- Country: Russia
- Location: West Siberian Basin
- Offshore/onshore: Onshore
- Operator: Gazprom Neft
- Partners: Rosneft, Messoyakhaneftegaz

Field history
- Start of production: 1970; since 1980 intermittently during the summer
- Abandonment: 1978 to 1980

= Messoyakha Gas Field =

Natural gas field

The Messoyakha gas field is a natural gas field located in the north of the West Siberian Basin in the Taymyrsky Dolgano-Nenetsky District, where there are many large fields, and where the presence of gas hydrates has been documented. Located 340 km north of Novy Urengoy, they are Russians northernmost fields. They are operated by Gazprom Neft. The license holders are Messoyakhaneftegaz and a joint venture between Gazprom Neft and Rosneft. The oil from the fields is transported via Zapolyarye-Purpe Oil Pipeline.

==Production history==
In 1969, the Messoyakha-Dudinka-Norilsk natural gas pipeline was laid in the Taymyr Autonomous Okrug. (Note: For location of the Messoyakha-Norilsk natural gas pipeline, see infrastructure of the oil and gas complex in the Taymyr Autonomous Okrug) The industries in both Dudinka for shipping non-ferrous metals, coal, and ore, and Norilsk, such as the Norilsk railway and the Norilsk Mining and Smelting Factory, greatly benefited from the natural gas supplied from Messoyakha.

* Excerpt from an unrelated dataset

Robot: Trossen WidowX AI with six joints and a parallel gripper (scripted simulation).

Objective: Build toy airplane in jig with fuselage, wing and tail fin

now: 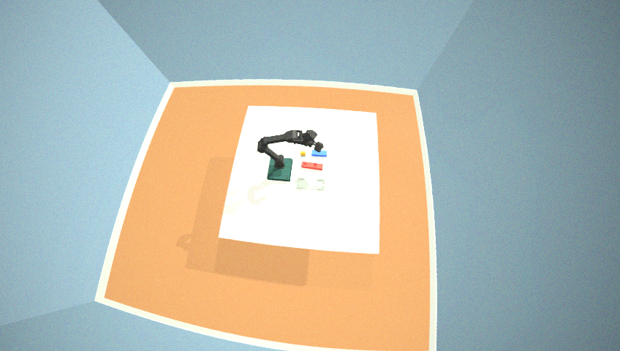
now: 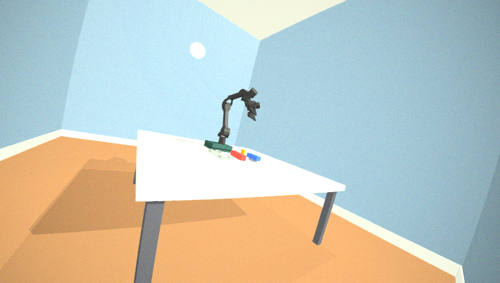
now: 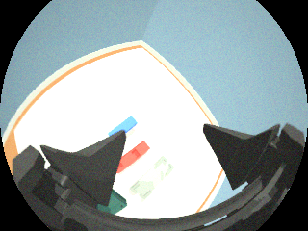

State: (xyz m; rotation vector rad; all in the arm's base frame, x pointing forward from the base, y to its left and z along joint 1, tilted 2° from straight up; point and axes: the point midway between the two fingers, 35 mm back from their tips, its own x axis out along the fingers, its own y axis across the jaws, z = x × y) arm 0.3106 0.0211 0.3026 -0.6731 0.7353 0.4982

Messoyakha was brought into production in 1970 and was brought out of production by 1978. Production was resumed at a significantly lower rate in 1980 with intermittent production during the summer season and continues to this day. During the initial production rate the pressure drop in the reservoir did not decrease as rapidly as expected and increased by 2 MPa when shut-off between 1978-80.

Petroleum engineers and geologists point to the subsequent production from 1980 and the increase in pressure as evidence of the gas hydrates producing into the Messoyakha reservoir formation.

===Messoyakha Gas Hydrates Reservoir===
The Messoyakha gas field is often used as an example of production of in-situ gas hydrates. There is conflicting evidence as to whether the gas hydrates are being produced currently with some research indicating that the production data demonstrates their production. Other research suggest that the gas hydrates are not contributing to the current production. The Messoyakha reservoir is located underneath the gas hydrate where it is believed that the depressurization of the reservoir due to conventional gas production led to the depressurization and dissociation of gas from the hydrates. The Messoyakha gas field is enclosed in an anticlinal structure trap and is overlain by a 420 to 480 m thick permafrost zone.